ACTIVITY: Across the whole listing, copy out every line that includes the string "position".

SUPPLIED DATA:
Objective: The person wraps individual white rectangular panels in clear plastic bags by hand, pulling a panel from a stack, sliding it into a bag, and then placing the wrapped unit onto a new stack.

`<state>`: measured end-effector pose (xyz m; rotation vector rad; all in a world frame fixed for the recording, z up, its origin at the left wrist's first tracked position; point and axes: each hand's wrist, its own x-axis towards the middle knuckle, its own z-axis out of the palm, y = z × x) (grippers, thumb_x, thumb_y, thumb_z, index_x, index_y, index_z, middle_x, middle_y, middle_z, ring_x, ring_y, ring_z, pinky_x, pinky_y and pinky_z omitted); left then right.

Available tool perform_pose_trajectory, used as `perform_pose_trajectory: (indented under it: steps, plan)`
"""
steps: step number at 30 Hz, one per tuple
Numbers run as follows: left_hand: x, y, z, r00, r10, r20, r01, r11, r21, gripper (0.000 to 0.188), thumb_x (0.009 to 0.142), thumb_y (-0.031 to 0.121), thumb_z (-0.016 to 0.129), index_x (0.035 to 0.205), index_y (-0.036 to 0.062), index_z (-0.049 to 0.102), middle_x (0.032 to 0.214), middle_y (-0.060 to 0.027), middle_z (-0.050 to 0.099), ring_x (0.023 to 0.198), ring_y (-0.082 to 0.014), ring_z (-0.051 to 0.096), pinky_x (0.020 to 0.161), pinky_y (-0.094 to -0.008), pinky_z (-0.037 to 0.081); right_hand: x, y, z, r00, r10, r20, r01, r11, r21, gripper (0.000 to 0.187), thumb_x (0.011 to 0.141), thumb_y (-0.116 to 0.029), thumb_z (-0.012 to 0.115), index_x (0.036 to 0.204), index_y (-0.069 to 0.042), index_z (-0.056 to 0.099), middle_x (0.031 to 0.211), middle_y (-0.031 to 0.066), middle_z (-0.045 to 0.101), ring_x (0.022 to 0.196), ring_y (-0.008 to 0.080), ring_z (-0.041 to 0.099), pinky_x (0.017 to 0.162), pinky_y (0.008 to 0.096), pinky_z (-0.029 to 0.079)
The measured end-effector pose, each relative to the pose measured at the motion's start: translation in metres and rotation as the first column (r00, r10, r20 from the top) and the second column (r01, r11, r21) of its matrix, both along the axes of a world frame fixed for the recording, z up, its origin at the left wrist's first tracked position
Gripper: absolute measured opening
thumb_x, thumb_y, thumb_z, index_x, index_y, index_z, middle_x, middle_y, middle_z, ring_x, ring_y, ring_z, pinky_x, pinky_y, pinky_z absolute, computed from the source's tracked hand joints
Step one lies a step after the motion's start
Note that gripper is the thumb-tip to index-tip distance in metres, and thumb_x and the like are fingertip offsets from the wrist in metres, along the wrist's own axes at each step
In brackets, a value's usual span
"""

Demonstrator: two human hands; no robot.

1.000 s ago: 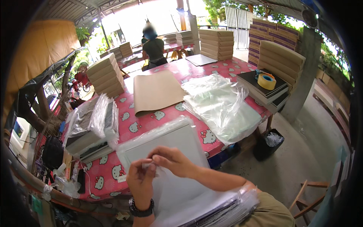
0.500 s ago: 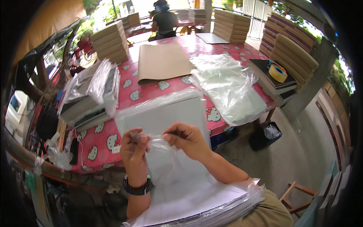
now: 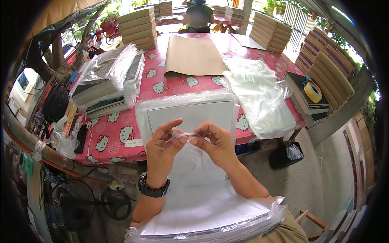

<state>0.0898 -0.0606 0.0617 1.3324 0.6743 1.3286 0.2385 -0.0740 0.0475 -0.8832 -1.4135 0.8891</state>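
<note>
A clear plastic bag point(image 3: 187, 135) is pinched at its edge between my two hands, which almost touch at the thumbs. My left hand point(image 3: 165, 139), with a dark watch and beads on its wrist, closes thumb and fingers on it. From the other side my right hand point(image 3: 214, 142) pinches the same film. Beneath them, white sheets in clear plastic point(image 3: 206, 210) rest across my lap. They reach up to a plastic-wrapped pale grey board point(image 3: 192, 117) at the table's near edge. How far the held bag extends is hard to see against the white.
A pink patterned table point(image 3: 152, 87) carries brown paper point(image 3: 192, 56), loose clear bags point(image 3: 259, 93) on the right and wrapped boards point(image 3: 107, 81) on the left. A tape roll point(image 3: 312, 92) tops a dark stack. A black bin point(image 3: 286, 156) stands on the floor; a person point(image 3: 197, 18) sits beyond.
My hands have come closer together, their thumbs now nearly meeting on the film. The whole view has shifted, so the table appears further right and higher.
</note>
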Motion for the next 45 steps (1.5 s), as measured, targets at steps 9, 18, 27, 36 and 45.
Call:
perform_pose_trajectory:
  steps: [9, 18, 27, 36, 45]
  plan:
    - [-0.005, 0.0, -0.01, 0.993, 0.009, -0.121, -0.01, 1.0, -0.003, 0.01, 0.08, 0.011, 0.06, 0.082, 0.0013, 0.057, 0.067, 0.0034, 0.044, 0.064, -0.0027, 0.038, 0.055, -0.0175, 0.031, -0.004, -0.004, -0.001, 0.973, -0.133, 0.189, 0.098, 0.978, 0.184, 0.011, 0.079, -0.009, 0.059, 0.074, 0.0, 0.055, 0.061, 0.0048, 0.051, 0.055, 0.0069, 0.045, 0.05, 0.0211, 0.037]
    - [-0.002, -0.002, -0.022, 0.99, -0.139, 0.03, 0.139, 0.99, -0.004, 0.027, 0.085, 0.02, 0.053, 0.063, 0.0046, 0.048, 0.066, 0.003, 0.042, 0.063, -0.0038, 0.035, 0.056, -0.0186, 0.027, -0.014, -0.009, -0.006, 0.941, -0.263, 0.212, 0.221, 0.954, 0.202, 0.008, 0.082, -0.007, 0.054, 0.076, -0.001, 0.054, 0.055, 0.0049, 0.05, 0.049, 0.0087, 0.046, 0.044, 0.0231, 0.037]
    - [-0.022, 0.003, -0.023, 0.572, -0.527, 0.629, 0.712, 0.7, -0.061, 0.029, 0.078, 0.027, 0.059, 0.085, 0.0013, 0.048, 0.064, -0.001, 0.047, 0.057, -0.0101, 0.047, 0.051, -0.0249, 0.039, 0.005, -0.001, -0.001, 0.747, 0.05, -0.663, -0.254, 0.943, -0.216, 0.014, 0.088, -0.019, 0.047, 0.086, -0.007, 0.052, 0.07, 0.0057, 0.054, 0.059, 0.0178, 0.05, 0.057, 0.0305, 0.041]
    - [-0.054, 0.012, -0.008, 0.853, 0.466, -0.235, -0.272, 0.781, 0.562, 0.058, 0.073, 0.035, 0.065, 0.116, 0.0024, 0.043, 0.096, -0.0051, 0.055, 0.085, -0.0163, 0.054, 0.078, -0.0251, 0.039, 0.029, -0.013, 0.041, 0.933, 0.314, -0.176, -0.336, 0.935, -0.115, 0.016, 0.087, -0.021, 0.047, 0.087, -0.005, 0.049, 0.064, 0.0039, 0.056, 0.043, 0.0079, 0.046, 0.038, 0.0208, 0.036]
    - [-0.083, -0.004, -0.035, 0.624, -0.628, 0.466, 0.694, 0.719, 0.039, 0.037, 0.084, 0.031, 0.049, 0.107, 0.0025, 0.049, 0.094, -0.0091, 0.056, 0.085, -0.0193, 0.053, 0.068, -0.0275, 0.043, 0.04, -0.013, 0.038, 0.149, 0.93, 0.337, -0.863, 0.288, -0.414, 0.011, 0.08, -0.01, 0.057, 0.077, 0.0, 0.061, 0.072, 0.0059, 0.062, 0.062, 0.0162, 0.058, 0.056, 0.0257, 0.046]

ANSWER SPACE:
`<state>`: measured end-effector pose (xyz m; rotation vector rad; all in a world frame fixed for the recording, z up, its origin at the left wrist's first tracked position; point and axes: each hand's wrist, its own x-axis towards the middle knuckle, its own z-axis out of the palm, y = z × x) (grippers, thumb_x, thumb_y, thumb_z, index_x, index_y, index_z, middle_x, middle_y, middle_z, ring_x, ring_y, ring_z, pinky_x, pinky_y and pinky_z omitted); left then right.
The measured end-effector pose, each relative to the pose measured at the motion's start: translation in metres and rotation as the first column (r00, r10, r20 from the top) and the second column (r01, r11, r21) of its matrix, both along the axes of a world frame fixed for the recording, z up, its origin at the left wrist's first tracked position

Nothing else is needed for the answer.